• [TASK OBJECTIVE] Retype the entire listing, keeping every word as it is.

• [DATASET EXTRACT]
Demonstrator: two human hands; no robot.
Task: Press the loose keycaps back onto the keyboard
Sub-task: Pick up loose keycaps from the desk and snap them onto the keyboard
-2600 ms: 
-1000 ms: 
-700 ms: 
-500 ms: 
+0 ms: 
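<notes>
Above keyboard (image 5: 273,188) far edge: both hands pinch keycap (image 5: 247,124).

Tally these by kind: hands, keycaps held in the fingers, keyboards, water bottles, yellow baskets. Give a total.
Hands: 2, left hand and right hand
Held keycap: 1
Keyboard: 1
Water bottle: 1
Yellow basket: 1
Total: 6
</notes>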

• [RESPONSE TO THE TASK]
Demonstrator: two human hands; no robot.
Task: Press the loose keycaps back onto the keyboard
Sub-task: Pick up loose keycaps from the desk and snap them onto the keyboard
-2600 ms: 
-1000 ms: 
-700 ms: 
-500 ms: 
+0 ms: 
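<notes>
Above keyboard (image 5: 273,188) far edge: both hands pinch keycap (image 5: 247,124).

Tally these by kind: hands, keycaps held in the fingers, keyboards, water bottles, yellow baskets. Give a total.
Hands: 2, left hand and right hand
Held keycap: 1
Keyboard: 1
Water bottle: 1
Yellow basket: 1
Total: 6
</notes>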

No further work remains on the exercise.